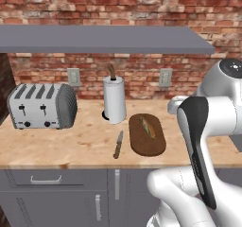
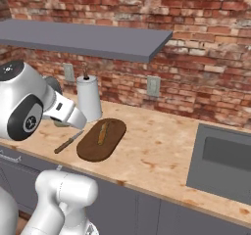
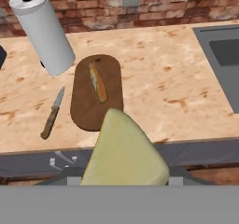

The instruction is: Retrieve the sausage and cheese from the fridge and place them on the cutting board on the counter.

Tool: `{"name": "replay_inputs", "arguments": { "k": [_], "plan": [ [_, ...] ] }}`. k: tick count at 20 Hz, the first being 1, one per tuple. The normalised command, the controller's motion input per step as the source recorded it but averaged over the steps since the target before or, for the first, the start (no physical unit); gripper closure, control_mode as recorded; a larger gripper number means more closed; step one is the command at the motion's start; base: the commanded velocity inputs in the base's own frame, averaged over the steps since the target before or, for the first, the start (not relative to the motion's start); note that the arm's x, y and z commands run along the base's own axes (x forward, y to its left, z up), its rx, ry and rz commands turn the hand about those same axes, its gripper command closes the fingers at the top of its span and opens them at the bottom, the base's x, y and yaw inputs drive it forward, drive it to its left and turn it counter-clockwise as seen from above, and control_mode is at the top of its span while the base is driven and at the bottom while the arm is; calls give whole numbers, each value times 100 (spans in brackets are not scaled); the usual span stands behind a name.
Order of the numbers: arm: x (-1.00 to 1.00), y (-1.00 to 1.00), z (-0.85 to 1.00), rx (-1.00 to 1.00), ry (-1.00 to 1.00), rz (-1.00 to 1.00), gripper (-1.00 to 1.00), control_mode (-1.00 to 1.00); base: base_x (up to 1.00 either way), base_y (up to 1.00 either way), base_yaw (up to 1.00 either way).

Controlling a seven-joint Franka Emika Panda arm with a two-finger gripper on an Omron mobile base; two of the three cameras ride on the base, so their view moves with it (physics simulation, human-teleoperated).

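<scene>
In the hand view the gripper pinches the pale cheese wedge at bottom centre, while the cutting board lies just above it on the worktop, long axis running up-frame, sausage lying along it, knife left, paper-towel roll upper left.

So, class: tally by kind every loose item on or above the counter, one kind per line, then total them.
Toaster: 1
Paper towel roll: 1
Knife: 1
Cutting board: 1
Sausage: 1
Cheese: 1
Total: 6
</scene>
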Motion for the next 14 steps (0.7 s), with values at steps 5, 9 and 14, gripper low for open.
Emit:
{"name": "replay_inputs", "arguments": {
  "k": [5, 9, 14],
  "plan": [
    [0, 0, 0, 0, 0, 0, 100, 100, 0, 0, 0],
    [0, 0, 0, 0, 0, 0, 100, 100, 0, 0, 0],
    [0, 0, 0, 0, 0, 0, 100, -100, 0, 0, 0]
  ]
}}
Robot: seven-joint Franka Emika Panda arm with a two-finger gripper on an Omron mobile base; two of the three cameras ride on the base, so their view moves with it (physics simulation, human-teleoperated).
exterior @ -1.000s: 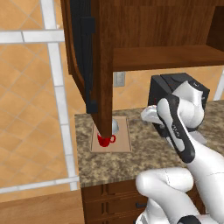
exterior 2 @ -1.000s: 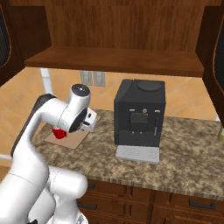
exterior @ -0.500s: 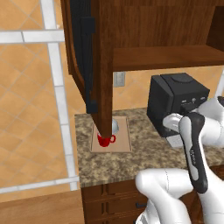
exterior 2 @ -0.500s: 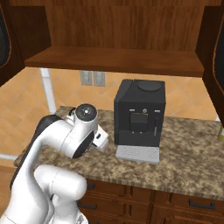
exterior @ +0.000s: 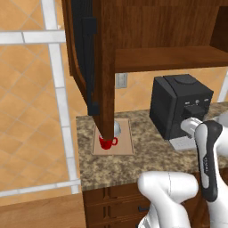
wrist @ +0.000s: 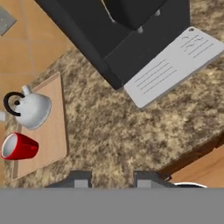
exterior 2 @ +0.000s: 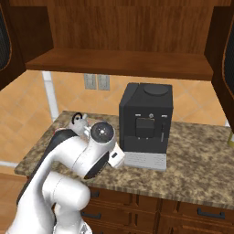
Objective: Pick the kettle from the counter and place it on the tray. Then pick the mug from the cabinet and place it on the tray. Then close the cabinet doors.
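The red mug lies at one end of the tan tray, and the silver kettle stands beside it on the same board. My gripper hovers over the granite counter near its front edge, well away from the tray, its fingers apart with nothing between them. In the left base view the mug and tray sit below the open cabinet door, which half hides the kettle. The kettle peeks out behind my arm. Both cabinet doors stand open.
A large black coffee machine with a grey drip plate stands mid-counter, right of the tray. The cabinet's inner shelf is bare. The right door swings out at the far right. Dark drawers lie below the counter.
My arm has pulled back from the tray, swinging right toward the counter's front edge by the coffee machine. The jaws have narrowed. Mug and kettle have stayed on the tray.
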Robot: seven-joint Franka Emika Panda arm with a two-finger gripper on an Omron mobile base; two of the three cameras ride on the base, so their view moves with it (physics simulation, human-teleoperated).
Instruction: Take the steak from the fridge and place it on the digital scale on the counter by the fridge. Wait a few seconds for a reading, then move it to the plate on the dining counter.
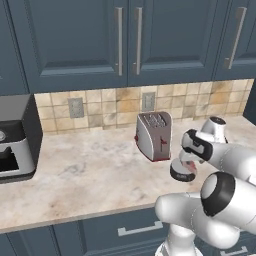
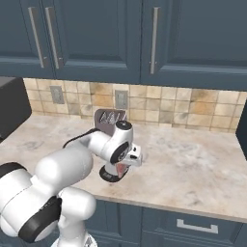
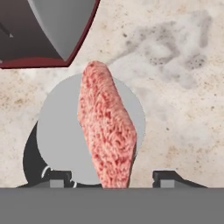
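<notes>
Over on the beige marbled counter (image 1: 90, 175), left base view, a low round dark scale (image 1: 182, 171) sits just beside the silver toaster (image 1: 154, 136). From the right base view, the white arm's gripper (image 2: 126, 161) hovers over it. Looking down the hand view, the reddish-pink steak (image 3: 106, 127) lies lengthwise across the scale's grey top, between parted fingertips (image 3: 56, 177), released.

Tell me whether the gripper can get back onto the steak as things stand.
Probably yes. The gripper sits directly over the steak, jaws apart with a fingertip on either side. The steak lies across the scale, and the toaster stands off to one side, not in the way.
</notes>
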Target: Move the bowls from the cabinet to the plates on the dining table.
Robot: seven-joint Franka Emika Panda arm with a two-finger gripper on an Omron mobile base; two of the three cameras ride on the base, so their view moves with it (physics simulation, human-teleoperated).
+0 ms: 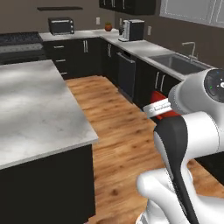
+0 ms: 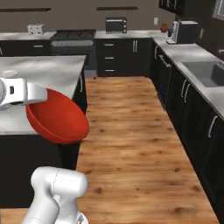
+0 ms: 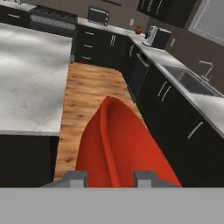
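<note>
My gripper (image 3: 111, 178) is shut on the rim of the glossy red bowl (image 3: 120, 144), which hangs tilted on edge over the wooden floor. In the right base view the red bowl (image 2: 57, 117) sits just off the corner of the marble dining table (image 2: 48, 72), with the gripper (image 2: 37, 101) at its upper left. From the left base view, a strip of the bowl (image 1: 165, 114) shows behind my arm. The dining table (image 1: 35, 100) lies to the left. A thin pale plate (image 2: 8, 73) rests on its far left part. Dark wall cabinets (image 3: 166, 11) hang above the corner counter.
A dark counter with a sink (image 1: 179, 63) runs along the right. A coffee machine (image 1: 132, 29) and a toaster oven (image 1: 61, 26) stand on the back counters beside a stove (image 2: 73, 35). The wooden floor aisle (image 2: 131, 131) runs between table and counter.
</note>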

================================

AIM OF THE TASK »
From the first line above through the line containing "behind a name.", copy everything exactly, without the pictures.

OUTPUT OF THE TASK »
The instruction is: Retrieve the sausage and cheese from the fridge and place them on the cutting board on the counter.

Tool: `{"name": "replay_inputs", "arguments": { "k": [_], "plan": [ [_, ...] ] }}`. k: tick count at 20 Hz, the first being 1, one per tuple. The normalised command, the controller's motion input per step as the source recorded it but averaged over the steps since the target before or, for the first, the start (no physical unit); gripper closure, control_mode as recorded; a larger gripper number means more closed; step one is the command at the motion's start; base: the commanded velocity inputs in the base's own frame, averaged over the steps since the target before or, for the first, the start (not relative to the motion's start); note that the arm's x, y and z commands run along the base's own axes (x forward, y to its left, z up), its rx, ry and rz commands turn the hand about those same axes, its gripper command closes the fingers at the top of its span and opens them at the bottom, the base's x, y and yaw inputs drive it forward, drive it to its left and turn it counter-clockwise as seen from above, and control_mode is at the top of its span while the base is driven and at the bottom while the arm is; calls give whole numbers, each value times 100 (spans in brackets are not scaled); the usual span stands behind a name.

This exercise requires no additional answer.